Safaricom is easily the biggest telecom company in Kenya and the surrounding area, Bloomberg reported, calling M-Pesa “the jewel in its crown” thanks to the country’s prevalent use of smartphones in lieu of traditional banking.
Pre-pandemic, M-Pesa had around 20.5 million customers, accounting for a quarter of Safaricom’s annual revenue, according to PYMNTS. In 2019, that was $2.2 billion. Then the pandemic happened.

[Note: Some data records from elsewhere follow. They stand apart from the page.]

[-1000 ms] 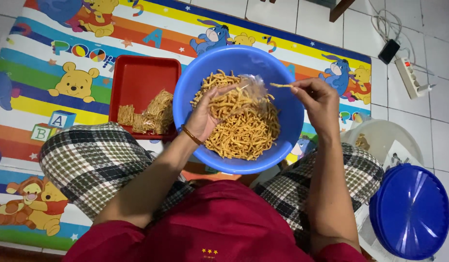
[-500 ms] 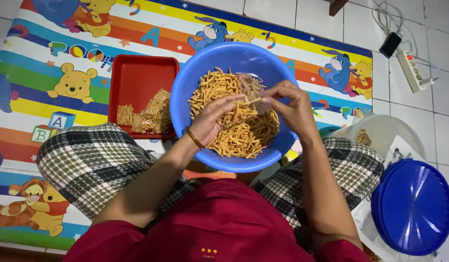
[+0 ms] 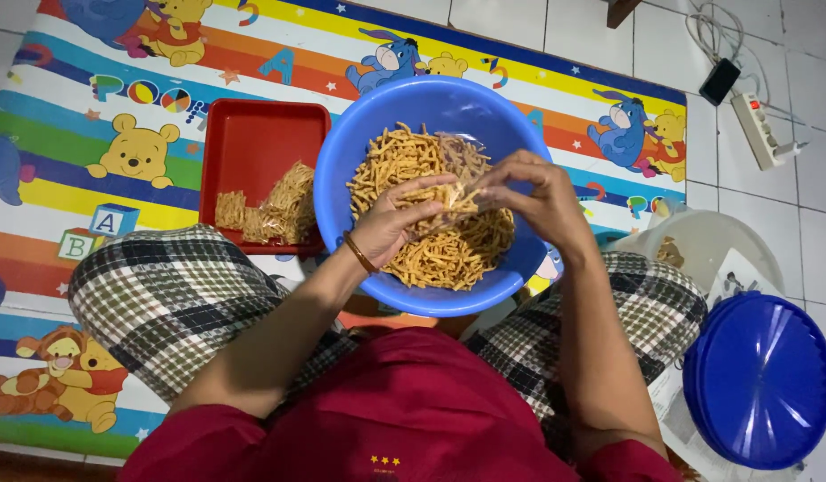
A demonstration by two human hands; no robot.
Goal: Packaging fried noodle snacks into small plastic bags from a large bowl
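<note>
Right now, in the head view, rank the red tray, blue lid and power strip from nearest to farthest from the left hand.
1. Red tray: just beside the left hand, past the bowl's rim.
2. Power strip: on the tiles, far corner on the other side.
3. Blue lid: on the floor by the person's right knee, only slightly farther.

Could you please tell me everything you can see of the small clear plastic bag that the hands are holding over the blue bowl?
The small clear plastic bag is thin, glossy and crumpled, partly filled with orange-brown snack sticks like those heaped below it. It is held over the middle of the round blue plastic bowl, lying roughly sideways. The left hand grips it from the left, the right hand pinches its right end. Whether it is open or sealed cannot be told.
</note>
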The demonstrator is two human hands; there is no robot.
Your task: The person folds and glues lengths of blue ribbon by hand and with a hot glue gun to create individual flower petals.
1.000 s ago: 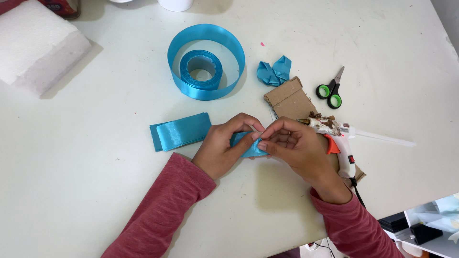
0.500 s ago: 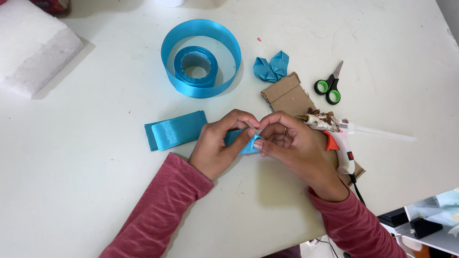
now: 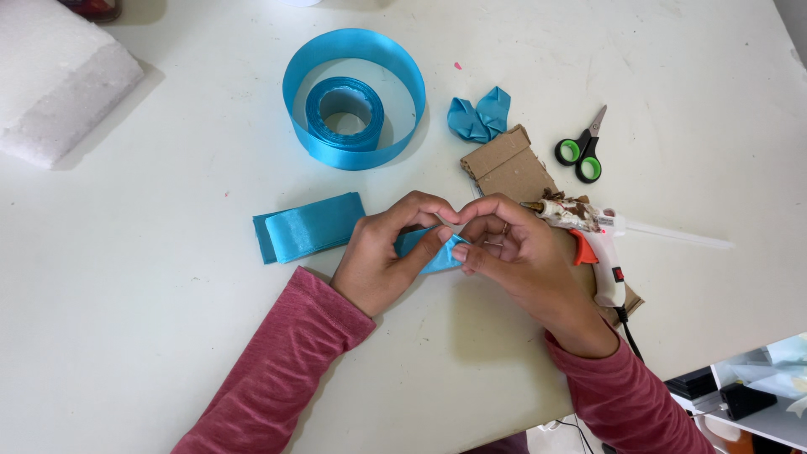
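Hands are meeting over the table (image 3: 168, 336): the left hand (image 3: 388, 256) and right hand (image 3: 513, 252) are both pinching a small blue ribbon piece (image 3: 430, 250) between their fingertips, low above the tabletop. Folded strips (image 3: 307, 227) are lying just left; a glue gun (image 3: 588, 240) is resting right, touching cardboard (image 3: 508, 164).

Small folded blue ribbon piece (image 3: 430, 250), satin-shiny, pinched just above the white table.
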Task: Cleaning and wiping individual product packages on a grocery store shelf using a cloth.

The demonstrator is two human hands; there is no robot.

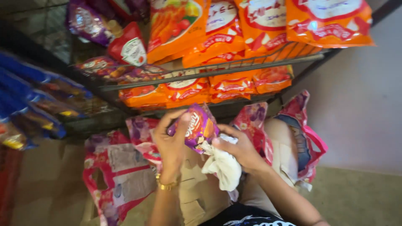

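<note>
A small purple snack packet (197,127) sits in front of the wire shelf (201,77), held up between both hands. The left hand (171,140) grips its left edge, thumb over the front. The right hand (239,150) pinches a bunched white cloth (222,166) against the packet's lower corner. This looks like wiping the packet clean; the cloth seems due across its front. Orange packets (184,90) fill the shelf behind, and flowered pink bags (119,171) lie below.
</note>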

“Sales from the service declined in the year through March, after Kenya’s central bank asked Safaricom to forgo some charges for nine months to discourage cash payments during the COVID-19 pandemic,” according to the report. “That contributed to the carrier’s first decline in annual profit since 2011. Net income dipped 6.8 percent to 68.7 billion shillings ($642 million) in the 12 months through March.”
As PYMNTS reported in March 2020, Safaricom made all transactions under 1,000 Kenyan shillings (about $10) free for 90 days after President Uhuru Kenyatta said the country needed “to explore ways of deepening mobile money usage to reduce risk of spreading the virus through physical handling of cash.”
The company also announced at the time that small- to medium-sized businesses (SMBs) would be able to increase their daily transaction limits on M-Pesa from 70,000 shillings to 150,000 shillings, (about $700 to $1,500).